• _Material provided_:
☆ ☆ ☆ ☆

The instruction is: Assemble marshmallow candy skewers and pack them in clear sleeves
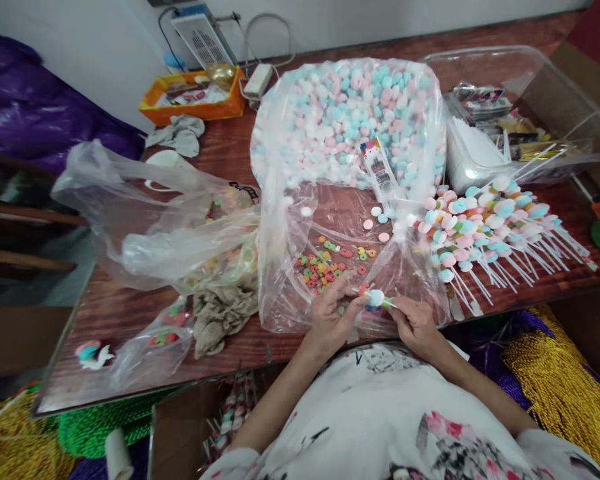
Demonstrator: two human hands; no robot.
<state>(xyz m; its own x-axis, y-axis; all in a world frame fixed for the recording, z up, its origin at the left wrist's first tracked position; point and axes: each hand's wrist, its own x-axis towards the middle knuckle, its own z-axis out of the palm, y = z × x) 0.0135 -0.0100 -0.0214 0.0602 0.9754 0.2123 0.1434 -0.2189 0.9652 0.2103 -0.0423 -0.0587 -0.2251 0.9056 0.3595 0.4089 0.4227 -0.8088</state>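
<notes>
Your thin white stick of pale-blue and red sweets (pixel 375 298), at four o'clock from view centre, is pinched by left hand (pixel 336 312) and right hand (pixel 418 325); straight, gentle pressure should suit. Small multicoloured rings (pixel 325 270) lie at its ten o'clock.

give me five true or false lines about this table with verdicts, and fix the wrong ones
1. The left hand and right hand both hold one stick threaded with candies. True.

2. The orange rectangular plastic basket stands to the right of the big heap of pink, white and pale blue round candies. False: it stands to the left of it.

3. Small multicoloured ring-shaped candies lie nearer the person than that heap. True.

4. The pile of white-stick candy skewers lies on the left half of the table. False: it lies on the right.

5. A crumpled grey-brown cloth lies to the left of the left hand. True.
</notes>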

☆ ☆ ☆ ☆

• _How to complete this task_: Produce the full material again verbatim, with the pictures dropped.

• _Answer to the problem_:
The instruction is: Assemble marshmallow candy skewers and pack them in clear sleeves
Demonstrator: two human hands; no robot.
<state>(xyz m; its own x-axis, y-axis; all in a world frame fixed for the recording, z up, its origin at the left wrist's first tracked position; point and axes: each hand's wrist, its own x-axis towards the middle knuckle, its own z-axis out of the palm, y = z × x) 0.0135 -0.0100 -0.0214 0.0602 0.9754 0.2123 0.1434 -0.2189 0.9652 0.2103 -0.0423 -0.0587 -0.2251 0.9056 0.3595 0.4089 0.4227 -0.8088</state>
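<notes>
Your thin white stick of pale-blue and red sweets (pixel 375 298), at four o'clock from view centre, is pinched by left hand (pixel 336 312) and right hand (pixel 418 325); straight, gentle pressure should suit. Small multicoloured rings (pixel 325 270) lie at its ten o'clock.

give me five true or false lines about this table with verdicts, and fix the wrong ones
1. The left hand and right hand both hold one stick threaded with candies. True.

2. The orange rectangular plastic basket stands to the right of the big heap of pink, white and pale blue round candies. False: it stands to the left of it.

3. Small multicoloured ring-shaped candies lie nearer the person than that heap. True.

4. The pile of white-stick candy skewers lies on the left half of the table. False: it lies on the right.

5. A crumpled grey-brown cloth lies to the left of the left hand. True.
</notes>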

The output contains nothing further.